By Robert Schlesinger, Thomas Jefferson Street blog
Gallup brings some bad news for Obama partisans: State of the Union addresses don't typically give presidents a polling bump. The polling organization looked at its pre- and post-State of the Union polling numbers for presidents going back to Jimmy Carter. The only one who came out ahead was Bill Clinton, who averaged a three point boost in his approval ratings. Carter, Ronald Reagan, and George W. Bush averaged a point decline, while George H. W. Bush averaged a three point drop.
Those statistics help explain why tonight's speech presents an opportunity for President Obama, but perhaps not the one sought in instant analysis and overnight poll numbers.
It really shouldn't be surprising that presidents get such a small bump from the speech. For such a celebrated and ceremonial moment, the State of the Union is often a crashing bore. Part of the reason for that is endemic to the speech. Yes, it's the president's one guaranteed moment to commune with the country and lay out his agenda for the year. But for that reason, policy suggestions have been pouring in to the White House speechwriters' offices for months now, every agency hoping to get a precious line for their pet program.
So the speech often turns into a laundry list. It has to cover the policy waterfront--a presidential agenda is a sprawling thing, even for presidents who try to take on less at once than has Obama (which is to say, most of them).
As a result the State of the Union has brought few memorable moments. FDR introduced the "four freedoms" in 1941; Truman's 1949 speech included his promise of a "fair deal"; JFK announced his plans for a manned moon mission in a special "second" State of the Union speech in 1961; in 1982, Reagan inaugurated the tradition of having a hero in the first lady's box with Lenny Skutnik; Clinton declared the end of the "era of big government" in 1996; and W. gave us the "axis of evil" in 2002. That's a half dozen examples in nearly 70 years. And for each one there's a "new federalism" (Nixon, 1970) or a "new foundation" (Carter, 1979), not to mention scores of other pieces of long-forgotten rhetorical detritus.

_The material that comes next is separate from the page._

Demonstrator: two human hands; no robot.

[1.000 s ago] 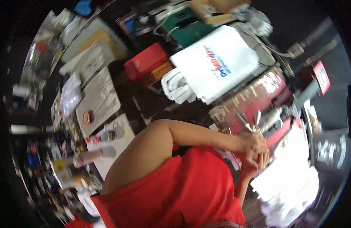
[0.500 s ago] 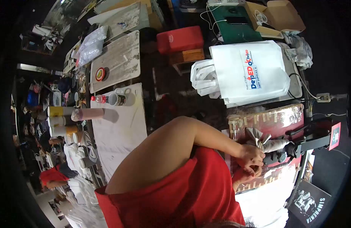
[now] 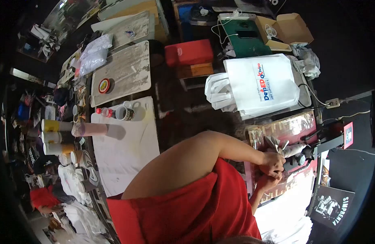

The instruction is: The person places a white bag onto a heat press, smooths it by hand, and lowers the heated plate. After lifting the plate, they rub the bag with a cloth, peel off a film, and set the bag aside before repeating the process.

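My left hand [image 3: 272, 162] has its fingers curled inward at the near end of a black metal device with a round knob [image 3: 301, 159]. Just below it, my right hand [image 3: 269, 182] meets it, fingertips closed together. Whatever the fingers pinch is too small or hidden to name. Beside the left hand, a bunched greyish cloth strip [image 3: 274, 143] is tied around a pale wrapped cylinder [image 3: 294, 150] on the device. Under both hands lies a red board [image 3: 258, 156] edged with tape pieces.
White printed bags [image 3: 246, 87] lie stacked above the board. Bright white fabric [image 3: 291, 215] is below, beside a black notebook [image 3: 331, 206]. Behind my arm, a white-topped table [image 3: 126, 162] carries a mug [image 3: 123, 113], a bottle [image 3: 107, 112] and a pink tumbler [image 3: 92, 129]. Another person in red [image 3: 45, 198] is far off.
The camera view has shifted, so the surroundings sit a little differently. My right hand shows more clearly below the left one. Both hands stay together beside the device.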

And while Obama is a remarkable speaker, he is at his best when seeking oratorical heights (hope and change) or when tackling a single issue with nuance and depth (race, during the primary or just wars, during his Nobel acceptance). The State of the Union doesn't play to either strength.
That's not to say that Obama won't give a good speech; and it doesn't mean that he doesn't have a long term opportunity. This is a chance for him to reset, restart and reintroduce himself to voters. His speech won't itself turn around Obama's slide, but it can provide a road map and a first step--with the proper follow-up. Clinton's "era of big government" speech worked in part because it was thematically of a piece with the tone he would set throughout the year.
Obama's speech is expected to be long on populism and fighting. In that regard it may most closely hearken to Truman's 1948 address. "Congress meets--Too bad too," Truman recorded in his diary before the speech. "I'm to address them soon. They won't like the address either." His address was a keynote for the campaign, drawing sharp lines with the Republican Congress. Obama has a trickier task: He needs to draw bright lines and take a combative tone, not with Republicans (voters want everyone to get along), but with big business, special interests, and so forth.